Profile Image for Erik.
4 reviews5 followers
October 15, 2012
The book gives the reader a proper insight of the events that led to the Blood Carnival in Udine and the later outcomes of the same event. In itself the event itseld is not important, however without it a researcher/academic wouldn't have the motivation of looking into deep on the reasons and consequences this bloodshed consitutes within the Reneissance time and the area of (patria del) Friuli.

Certainly, a must read, especially for scholars/adacemics/researchers of Early Modern Europe and Reneissance.

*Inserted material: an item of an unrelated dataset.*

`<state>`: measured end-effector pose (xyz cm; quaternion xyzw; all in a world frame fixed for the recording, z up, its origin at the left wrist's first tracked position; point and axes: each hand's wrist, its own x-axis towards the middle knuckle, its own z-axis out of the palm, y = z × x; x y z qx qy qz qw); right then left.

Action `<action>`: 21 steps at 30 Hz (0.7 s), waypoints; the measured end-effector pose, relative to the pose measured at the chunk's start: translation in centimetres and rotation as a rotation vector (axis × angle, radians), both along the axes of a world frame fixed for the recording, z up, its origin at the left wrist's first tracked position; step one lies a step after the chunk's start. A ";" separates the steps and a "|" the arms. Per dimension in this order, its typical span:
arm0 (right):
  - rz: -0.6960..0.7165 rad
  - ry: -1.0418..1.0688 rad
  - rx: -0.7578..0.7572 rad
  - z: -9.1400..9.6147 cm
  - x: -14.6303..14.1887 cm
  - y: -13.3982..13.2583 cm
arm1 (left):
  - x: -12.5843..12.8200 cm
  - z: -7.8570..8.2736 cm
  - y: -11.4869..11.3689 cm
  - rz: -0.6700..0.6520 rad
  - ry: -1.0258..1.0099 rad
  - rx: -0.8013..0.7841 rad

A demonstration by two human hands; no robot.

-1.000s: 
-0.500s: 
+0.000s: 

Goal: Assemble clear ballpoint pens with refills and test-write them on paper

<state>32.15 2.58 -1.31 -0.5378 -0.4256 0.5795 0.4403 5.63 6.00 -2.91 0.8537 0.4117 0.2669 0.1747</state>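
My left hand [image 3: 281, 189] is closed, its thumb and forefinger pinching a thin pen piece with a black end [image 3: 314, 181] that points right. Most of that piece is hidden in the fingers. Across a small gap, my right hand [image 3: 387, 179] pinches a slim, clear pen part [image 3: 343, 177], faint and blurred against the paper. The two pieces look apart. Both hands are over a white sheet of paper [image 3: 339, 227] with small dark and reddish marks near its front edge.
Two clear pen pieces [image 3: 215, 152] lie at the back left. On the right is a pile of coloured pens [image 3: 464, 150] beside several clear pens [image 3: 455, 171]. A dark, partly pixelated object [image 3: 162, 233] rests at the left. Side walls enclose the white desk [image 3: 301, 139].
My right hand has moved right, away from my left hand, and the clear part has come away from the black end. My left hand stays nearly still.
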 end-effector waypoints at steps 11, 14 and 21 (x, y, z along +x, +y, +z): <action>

PS: There is also an Italian version of the same text, and another Italian author wrote about the same event (of course, in Italian) and his book is translated into Slovene as well.
Profile Image for Katie.
43 reviews6 followers
September 22, 2007
As it turns out, vendettas were pretty badass. This book's a pretty good read, and not too difficult at all. If you're a sucker for the darker side of history, this is probably right up your alley.
41 reviews
August 27, 2009
Generally pretty good - would have given it 3.5 stars if I could. A little too much on the imagery of dogs eating corpses for true bedtime reading, though.